After sitting through 119 minutes of The Goldfinch I’m still trying to figure out the plot. The film is based off a novel by Donna Tartt that I hear is very good. The plot of the movie however, is not. Theodore Decker (Oakes Fegley/Ansel Elgort) survives a bombing at the New York Metropolitan museum that kills his mother. In the ruble of the explosion, Theo meets a man named Welton Blackwell who gives him a ring and seemingly points to the picture of Carel Fabritius’ The Goldfinch. Theo takes the painting and…

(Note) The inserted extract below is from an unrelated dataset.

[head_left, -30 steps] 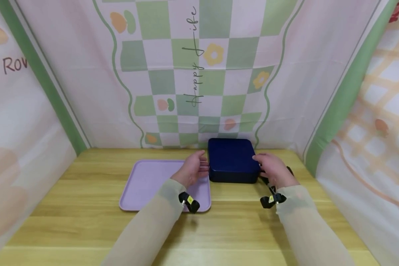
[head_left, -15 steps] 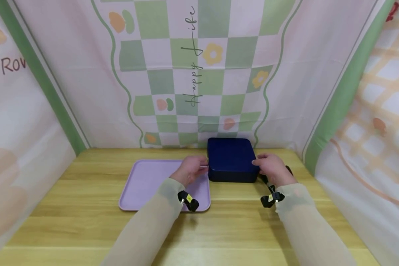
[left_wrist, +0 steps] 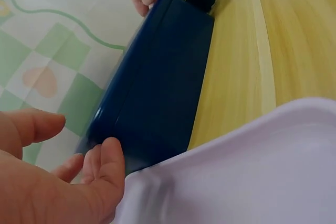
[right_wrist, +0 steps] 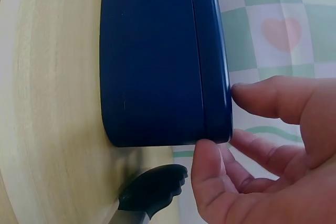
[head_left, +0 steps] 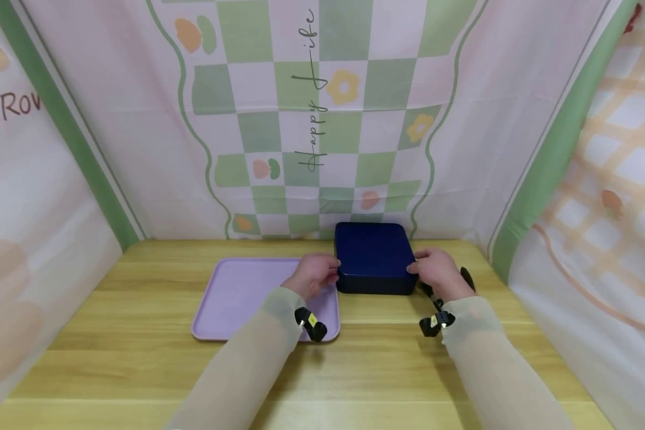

I’m sorry, I’m going to stop here because this is as coherent as the movie gets and about where I check out. I’m not even 10 minutes into the 119 minute runtime. A dying man gives someone a ring as his dying wish? Is this Hal Jordan’s origin story? No of course not. At least Hal got a power ring. Instead Theo gets a ring that…does absolutely nothing and has no actual meaning in the rest of the film other than being a reason to cast Jeffrey Wright as Hobie. The movie never actually addresses why Theo took the painting of The Goldfinch and why he never turned it in to authorities. Now one could infer that maybe it was a painting that reminded him of his mother and he felt the overwhelming need to be protective of it because he couldn’t protect his mother. I can go with that. However, at no point does this film earn that interpretation. Instead it drags on with well shot sad scenes that never land because in the back of your mind you’re screaming “But what does any of this have to do with the painting?” And then the end happens and the film turns into the laziest attempt at a 15 minute crime thriller.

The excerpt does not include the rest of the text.